Jörg Odermatt: In den vergangenen zwei Jahrzehnten haben Sie viele Kundinnen und Kunden auch bei Anlagefragen betreut. Waren die Versicherten nach einer grösseren Börsenkorrektur jeweils stark verunsichert? Kam es sogar zu Panikverkäufen?
Nein, Panikverkäufe waren kaum zu verzeichnen. Aber die Verunsicherung war insbesondere nach Ausbruch der Finanzkrise im Jahr 2008 deutlich zu spüren. Gerade dann ist die persönliche Betreuung und der intensive Austausch extrem wichtig. Das schafft Vertrauen. Unsere Kundinnen und Kunden werden deshalb auch bei volldigitalisierten Vorsorgelösungen immer auf die Unterstützung eines persönlichen Coaches zählen können.
Wollten die PensFlex Versicherten während der Finanzkrise ihre Sparbeiträge und freiwilligen Einkäufe überhaupt noch investieren?
Die Mehrheit der Versicherten hat im Rahmen der gewählten Anlagestrategie weiterhin diszipliniert investiert – und das zu markant tieferen Einstiegskursen. Aber es gab natürlich auch Versicherte, die ihre Neugelder als Cash auf dem Vorsorgekonto liegen liessen, um den idealen Einstiegszeitpunkt abzuwarten.
Was war Ihre Empfehlung in dieser doch sehr unsicheren Phase?
In der Regel haben wir zum Investieren geraten. Nur bei einem kurzfristigen Anlagehorizont oder bei Versicherten, die aufgrund der Buchverluste kaum noch schlafen konnten, wurde der Investmentprozess unterbrochen.
Welche Strategie war erfolgreicher: Zu investieren oder auf den richtigen Zeitpunkt zu warten?
Ganz klar das disziplinierte Investieren! Die Mehrheit der Taktiker hat den richtigen Einstiegszeitpunkt verpasst. Das wiederum hat sich negativ auf die Performance ausgewirkt.
Was ist beim Anlegen von Vorsorgegeldern sonst noch zu beachten? Gibt es strukturelle Unterschiede zum Privatvermögen?
Der grösste Unterschied liegt sicher darin, dass Vorsorgevermögen steuerbefreit sind. Das bedeutet, es fallen weder Vermögens- noch Einkommenssteuern auf Zins- und Dividendenerträgen an. Entsprechend empfehlen wir, die dividendenstarken Aktien im Vorsorgedepot zu halten.

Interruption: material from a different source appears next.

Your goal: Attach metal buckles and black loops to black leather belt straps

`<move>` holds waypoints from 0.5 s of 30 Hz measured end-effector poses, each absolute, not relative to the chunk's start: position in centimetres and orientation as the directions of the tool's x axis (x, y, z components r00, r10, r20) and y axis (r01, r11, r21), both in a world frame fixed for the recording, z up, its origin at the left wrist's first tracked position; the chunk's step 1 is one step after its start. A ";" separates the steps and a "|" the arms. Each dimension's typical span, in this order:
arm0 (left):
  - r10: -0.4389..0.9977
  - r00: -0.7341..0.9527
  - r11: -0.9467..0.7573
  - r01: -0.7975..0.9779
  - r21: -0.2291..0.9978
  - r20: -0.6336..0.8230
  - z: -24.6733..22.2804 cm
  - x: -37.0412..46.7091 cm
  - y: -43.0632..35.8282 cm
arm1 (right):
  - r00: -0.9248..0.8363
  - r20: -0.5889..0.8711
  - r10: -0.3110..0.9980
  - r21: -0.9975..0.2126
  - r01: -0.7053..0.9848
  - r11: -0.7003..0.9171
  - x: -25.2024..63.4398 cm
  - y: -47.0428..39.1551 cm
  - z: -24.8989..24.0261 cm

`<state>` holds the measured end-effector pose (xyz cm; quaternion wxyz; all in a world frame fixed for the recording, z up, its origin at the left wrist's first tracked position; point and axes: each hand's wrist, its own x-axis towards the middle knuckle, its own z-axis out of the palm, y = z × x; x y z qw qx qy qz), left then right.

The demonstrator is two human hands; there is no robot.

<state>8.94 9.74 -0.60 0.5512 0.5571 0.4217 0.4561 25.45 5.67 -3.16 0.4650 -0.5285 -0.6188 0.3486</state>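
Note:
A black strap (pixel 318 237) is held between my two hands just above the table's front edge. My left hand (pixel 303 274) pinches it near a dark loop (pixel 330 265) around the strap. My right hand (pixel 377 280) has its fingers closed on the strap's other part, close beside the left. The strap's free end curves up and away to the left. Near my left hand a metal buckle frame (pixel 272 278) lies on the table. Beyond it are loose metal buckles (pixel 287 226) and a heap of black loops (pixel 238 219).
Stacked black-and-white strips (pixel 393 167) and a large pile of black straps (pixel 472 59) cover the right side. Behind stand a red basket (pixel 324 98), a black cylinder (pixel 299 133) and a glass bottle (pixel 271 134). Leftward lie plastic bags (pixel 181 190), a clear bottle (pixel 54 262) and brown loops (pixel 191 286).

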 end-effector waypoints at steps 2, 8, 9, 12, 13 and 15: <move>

Und welche Anlagen würden Sie im Vorsorgedepot eher vermeiden?
Ganz klar Obligationen mit einer mittleren oder längeren Laufzeit. Hier ist die Gefahr, bei steigenden Zinsen starke Kursverluste zu erleiden, einfach zu gross.
Welche Anlagen können als Obligationenersatz im Vorsorgedepot eingesetzt werden?
Bei Versicherten mit einem längeren Anlagehorizont könnte z.B. die Erhöhung der Aktienquote eine Option sein. Aber auch das Halten einer kleineren Cashposition oder der PensExpert Hypothekenpool taugen als Ersatz für Obligationen. Bei einem sehr langen Anlagehorizont sind auch Infrastrukturanlagen prüfenswert.
Würden Sie auch Kryptowährungen anstelle von Obligationen empfehlen?
Kryptowährungen weisen eine extrem hohe Volatilität auf und die Meinungen dazu gehen weit auseinander. Bei den BVG-Geldern würde ich von Kryptowährungen eher abraten. Aber wieso nicht ein kleiner Teil des Säule 3a Guthabens so anlegen und wertvolle Erfahrungen sammeln.